Among the lines of data below, reproduce only those from the one with "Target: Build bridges" through the one with "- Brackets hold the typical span", exactly as they stand, both ends included.
MATERIAL PROVIDED Block Start
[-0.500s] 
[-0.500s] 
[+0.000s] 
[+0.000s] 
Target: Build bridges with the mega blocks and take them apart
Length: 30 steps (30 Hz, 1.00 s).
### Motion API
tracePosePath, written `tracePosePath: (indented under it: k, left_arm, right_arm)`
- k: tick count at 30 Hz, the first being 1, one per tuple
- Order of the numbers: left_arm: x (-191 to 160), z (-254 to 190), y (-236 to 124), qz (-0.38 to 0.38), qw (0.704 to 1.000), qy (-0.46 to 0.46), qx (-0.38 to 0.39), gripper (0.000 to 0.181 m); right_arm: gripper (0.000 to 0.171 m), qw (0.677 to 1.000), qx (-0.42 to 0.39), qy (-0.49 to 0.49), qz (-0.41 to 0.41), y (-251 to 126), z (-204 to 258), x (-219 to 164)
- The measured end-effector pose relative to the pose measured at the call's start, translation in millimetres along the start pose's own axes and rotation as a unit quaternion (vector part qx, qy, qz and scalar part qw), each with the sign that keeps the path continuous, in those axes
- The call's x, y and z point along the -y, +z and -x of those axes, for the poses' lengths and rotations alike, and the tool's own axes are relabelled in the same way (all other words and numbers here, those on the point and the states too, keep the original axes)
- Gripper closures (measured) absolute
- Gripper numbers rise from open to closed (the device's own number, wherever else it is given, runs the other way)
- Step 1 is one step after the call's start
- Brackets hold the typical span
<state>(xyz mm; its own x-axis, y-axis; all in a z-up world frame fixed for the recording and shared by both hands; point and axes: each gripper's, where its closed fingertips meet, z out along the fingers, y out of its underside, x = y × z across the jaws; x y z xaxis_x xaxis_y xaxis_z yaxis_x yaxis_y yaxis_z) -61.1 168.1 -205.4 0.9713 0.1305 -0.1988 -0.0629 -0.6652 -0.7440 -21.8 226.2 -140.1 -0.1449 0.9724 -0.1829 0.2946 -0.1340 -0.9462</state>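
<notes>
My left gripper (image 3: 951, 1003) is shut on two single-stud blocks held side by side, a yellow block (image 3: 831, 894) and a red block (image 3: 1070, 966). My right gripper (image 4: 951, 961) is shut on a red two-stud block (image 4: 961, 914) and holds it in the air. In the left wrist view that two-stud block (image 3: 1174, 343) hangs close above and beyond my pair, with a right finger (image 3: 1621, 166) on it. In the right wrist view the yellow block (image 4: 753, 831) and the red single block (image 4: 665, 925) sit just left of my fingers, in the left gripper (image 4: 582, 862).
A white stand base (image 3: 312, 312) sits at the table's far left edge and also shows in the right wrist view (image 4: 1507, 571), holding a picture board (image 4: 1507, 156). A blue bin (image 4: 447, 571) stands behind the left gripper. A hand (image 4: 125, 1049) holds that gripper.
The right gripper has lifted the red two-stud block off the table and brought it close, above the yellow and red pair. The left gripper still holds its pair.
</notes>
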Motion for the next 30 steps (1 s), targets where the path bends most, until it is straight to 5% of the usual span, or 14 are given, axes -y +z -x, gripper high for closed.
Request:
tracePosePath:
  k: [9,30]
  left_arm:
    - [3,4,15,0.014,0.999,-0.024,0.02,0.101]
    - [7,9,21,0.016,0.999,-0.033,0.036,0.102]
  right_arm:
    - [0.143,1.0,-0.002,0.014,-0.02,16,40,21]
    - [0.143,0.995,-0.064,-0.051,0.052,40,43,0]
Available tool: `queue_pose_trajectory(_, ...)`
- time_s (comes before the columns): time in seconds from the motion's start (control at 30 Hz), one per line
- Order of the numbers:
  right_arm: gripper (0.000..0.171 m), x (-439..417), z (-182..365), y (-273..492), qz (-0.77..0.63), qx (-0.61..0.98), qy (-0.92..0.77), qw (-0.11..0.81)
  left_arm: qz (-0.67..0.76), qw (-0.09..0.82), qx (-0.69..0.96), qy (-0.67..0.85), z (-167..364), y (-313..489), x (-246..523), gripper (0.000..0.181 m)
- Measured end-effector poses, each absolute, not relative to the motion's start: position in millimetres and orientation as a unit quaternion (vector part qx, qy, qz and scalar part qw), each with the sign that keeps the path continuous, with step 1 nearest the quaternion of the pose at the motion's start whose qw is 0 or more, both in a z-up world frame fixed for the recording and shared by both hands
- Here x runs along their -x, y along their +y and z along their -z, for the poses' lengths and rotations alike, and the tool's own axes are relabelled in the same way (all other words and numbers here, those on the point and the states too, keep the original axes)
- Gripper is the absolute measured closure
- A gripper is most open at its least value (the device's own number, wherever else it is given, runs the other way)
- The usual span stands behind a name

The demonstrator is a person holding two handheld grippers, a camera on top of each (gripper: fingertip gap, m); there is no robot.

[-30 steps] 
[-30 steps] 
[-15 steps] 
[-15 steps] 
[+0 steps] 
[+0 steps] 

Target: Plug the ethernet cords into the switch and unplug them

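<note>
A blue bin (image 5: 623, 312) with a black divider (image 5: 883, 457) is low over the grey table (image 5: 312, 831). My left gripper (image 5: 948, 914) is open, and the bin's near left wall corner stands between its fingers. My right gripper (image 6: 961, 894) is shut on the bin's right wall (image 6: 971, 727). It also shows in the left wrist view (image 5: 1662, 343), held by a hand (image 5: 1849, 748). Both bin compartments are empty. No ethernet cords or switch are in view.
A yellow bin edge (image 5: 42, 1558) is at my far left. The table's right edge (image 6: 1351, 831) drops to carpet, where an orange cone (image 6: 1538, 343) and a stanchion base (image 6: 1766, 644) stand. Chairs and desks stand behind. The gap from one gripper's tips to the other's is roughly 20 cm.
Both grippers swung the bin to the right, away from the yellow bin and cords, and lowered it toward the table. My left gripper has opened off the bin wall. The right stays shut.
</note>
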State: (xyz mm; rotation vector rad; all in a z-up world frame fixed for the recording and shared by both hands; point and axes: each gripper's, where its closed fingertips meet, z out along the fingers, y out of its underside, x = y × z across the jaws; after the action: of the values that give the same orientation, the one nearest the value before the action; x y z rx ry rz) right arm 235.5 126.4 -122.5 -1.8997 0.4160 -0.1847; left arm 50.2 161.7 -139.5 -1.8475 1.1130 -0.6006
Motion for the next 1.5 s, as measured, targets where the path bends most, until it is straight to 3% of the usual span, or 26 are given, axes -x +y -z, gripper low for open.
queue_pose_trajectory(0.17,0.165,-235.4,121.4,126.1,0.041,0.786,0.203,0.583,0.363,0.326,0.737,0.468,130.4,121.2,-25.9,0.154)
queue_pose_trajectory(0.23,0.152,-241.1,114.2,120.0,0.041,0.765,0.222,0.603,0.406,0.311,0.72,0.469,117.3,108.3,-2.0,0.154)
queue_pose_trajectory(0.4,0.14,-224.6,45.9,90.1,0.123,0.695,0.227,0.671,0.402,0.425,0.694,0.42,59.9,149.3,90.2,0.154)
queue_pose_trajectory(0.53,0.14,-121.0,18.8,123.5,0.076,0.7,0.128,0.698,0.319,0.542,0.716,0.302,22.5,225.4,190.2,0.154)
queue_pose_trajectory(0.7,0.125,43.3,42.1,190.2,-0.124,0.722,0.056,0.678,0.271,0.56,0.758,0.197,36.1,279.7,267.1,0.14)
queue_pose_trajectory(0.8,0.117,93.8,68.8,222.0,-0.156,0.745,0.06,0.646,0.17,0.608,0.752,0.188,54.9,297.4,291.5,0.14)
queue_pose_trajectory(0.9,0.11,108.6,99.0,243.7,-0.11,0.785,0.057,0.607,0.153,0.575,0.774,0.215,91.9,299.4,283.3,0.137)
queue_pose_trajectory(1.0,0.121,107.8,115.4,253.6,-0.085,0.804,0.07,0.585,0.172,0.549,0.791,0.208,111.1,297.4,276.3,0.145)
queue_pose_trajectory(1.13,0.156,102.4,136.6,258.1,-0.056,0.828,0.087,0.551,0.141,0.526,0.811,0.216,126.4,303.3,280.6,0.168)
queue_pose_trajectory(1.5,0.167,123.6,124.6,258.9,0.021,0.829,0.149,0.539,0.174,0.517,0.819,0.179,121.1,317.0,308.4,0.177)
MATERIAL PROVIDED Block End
EXERCISE OUTPUT
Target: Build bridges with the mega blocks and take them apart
Length: 30 steps (30 Hz, 1.00 s).
### Motion API
tracePosePath, written `tracePosePath: (indented under it: k, left_arm, right_arm)`
- k: tick count at 30 Hz, the first being 1, one per tuple
- Order of the numbers: left_arm: x (-191 to 160), z (-254 to 190), y (-236 to 124), qz (-0.38 to 0.38), qw (0.704 to 1.000), qy (-0.46 to 0.46), qx (-0.38 to 0.39), gripper (0.000 to 0.181 m); right_arm: gripper (0.000 to 0.171 m), qw (0.677 to 1.000), qx (-0.42 to 0.39), qy (-0.49 to 0.49), qz (-0.41 to 0.41), y (-251 to 126), z (-204 to 258), x (-219 to 164)
- The measured end-effector pose relative to the pose measured at the call's start, translation in millimetres along the start pose's own axes and rotation as a unit quaternion (vector part qx, qy, qz and scalar part qw), each with the sign that keeps the path continuous, in those axes
- The call's x, y and z point along the -y, +z and -x of those axes, for the poses' lengths and rotations alike, and the tool's own axes are relabelled in the same way (all other words and numbers here, those on the point and the states too, keep the original axes)
- Gripper closures (measured) absolute
- Gripper numbers rise from open to closed (the device's own number, wherever else it is given, runs the other way)
- Step 1 is one step after the call's start
- Brackets hold the typical span

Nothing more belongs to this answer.